For fully actuated system:

Optimal control at every time step \(t_i\): \[ u_{t_i}^* = \int P(\tau_i)u(\tau_i)d\tau_i \]
Probability of a trajectory: \[ p(\tau_i) = \frac{\exp(-\frac{1}{\lambda}\tilde{S}(\tau_i))}{\int \exp(-\frac{1}{\lambda}\tilde{S}(\tau_i)) d\tau_i} \]

For systems that can be partitioned into directly actuated part and non-directly actuated:

\begin{equation*} \begin{pmatrix} x^m \\ x^c \end{pmatrix} = \begin{pmatrix} f^m(x) \\ f^c(x) \end{pmatrix} + \begin{pmatrix} 0 \\ G^c \end{pmatrix} (u + \varepsilon) \end{equation*}

When \(G^{c}\) is square and state independent, the optimal control is given by (refer to eq:23):

\begin{equation} \label{eq:pi-opt-control} u_{t_i}^* = \frac{\int\exp(-\frac{1}{\lambda}\tilde{S}(\tau_i)) \varepsilon_{t_i} d\tau} {\int\exp(-\frac{1}{\lambda}\tilde{S}(\tau_i))d\tau} \end{equation}

where, for many systems,

\begin{equation} \label{eq:pi-tildle-s} \tilde{S}(\tau_i) = \Phi_{t_N} + \int_{t_i}^{t_N} r_t dt \end{equation}

Note: Eq. eqref:eq:pi-tildle-s has been simplified for specific systems and is different from what in Table 1 of the original paper. For derivation, refer to Appendix A

For other more general cases and PI^2 (policy improvement with path integrals) method, please refer to the paper.

Cross entropy method

The cross-entropy (CE) method is a Monte Carlo method for importance sampling and optimization. It is applicable to both combinatorial and continuous problems, with either a static or noisy objective.

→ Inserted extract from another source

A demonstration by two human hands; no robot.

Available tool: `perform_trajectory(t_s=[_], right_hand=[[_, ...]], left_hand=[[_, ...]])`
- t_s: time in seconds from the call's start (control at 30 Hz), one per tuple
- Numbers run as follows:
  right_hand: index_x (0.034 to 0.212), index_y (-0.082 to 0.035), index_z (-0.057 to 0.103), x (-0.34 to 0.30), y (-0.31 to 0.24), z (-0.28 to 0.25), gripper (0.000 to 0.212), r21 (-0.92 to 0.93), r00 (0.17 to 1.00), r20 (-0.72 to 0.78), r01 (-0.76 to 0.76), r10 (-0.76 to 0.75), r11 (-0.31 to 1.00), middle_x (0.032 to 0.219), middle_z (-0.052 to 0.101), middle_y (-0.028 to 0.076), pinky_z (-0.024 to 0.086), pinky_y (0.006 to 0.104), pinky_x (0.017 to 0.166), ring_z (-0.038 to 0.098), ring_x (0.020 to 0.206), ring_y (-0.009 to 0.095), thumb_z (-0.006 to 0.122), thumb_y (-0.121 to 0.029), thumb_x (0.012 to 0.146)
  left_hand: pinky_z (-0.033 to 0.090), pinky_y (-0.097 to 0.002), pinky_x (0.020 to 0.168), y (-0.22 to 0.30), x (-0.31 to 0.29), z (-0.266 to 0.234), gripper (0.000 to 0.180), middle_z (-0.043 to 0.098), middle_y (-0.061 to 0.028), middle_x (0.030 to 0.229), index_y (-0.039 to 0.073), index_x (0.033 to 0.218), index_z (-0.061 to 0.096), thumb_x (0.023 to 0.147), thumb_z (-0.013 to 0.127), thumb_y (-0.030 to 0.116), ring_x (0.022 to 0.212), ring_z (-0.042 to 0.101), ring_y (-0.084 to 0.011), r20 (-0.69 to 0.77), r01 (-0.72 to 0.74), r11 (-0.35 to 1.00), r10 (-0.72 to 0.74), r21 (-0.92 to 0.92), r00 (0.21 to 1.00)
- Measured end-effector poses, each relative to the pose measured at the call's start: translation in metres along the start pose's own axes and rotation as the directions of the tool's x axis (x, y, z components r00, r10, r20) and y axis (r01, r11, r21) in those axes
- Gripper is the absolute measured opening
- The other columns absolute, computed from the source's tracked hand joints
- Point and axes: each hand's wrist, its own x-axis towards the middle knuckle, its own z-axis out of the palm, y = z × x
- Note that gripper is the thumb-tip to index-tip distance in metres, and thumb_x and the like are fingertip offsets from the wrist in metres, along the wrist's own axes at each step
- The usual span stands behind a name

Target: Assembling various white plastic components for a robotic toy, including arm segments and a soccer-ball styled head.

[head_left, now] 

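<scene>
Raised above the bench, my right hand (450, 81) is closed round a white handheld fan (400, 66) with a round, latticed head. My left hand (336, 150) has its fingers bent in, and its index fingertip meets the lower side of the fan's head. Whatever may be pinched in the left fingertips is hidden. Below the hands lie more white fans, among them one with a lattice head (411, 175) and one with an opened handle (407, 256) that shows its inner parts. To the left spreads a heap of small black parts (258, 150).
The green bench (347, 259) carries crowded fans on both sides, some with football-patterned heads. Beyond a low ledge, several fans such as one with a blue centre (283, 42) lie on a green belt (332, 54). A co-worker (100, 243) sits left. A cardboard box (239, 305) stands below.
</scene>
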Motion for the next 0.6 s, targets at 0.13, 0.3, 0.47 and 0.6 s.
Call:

The method approximates the optimal importance sampling estimator by repeating two phases:[1]

Draw a sample from a probability distribution.
Minimize the cross-entropy between this distribution and a target distribution to produce a better sample in the next iteration.

Optimal control as a graphical model inference problem

Kappen(2012) established the link between optimal control and probabilistic inference in a clear way.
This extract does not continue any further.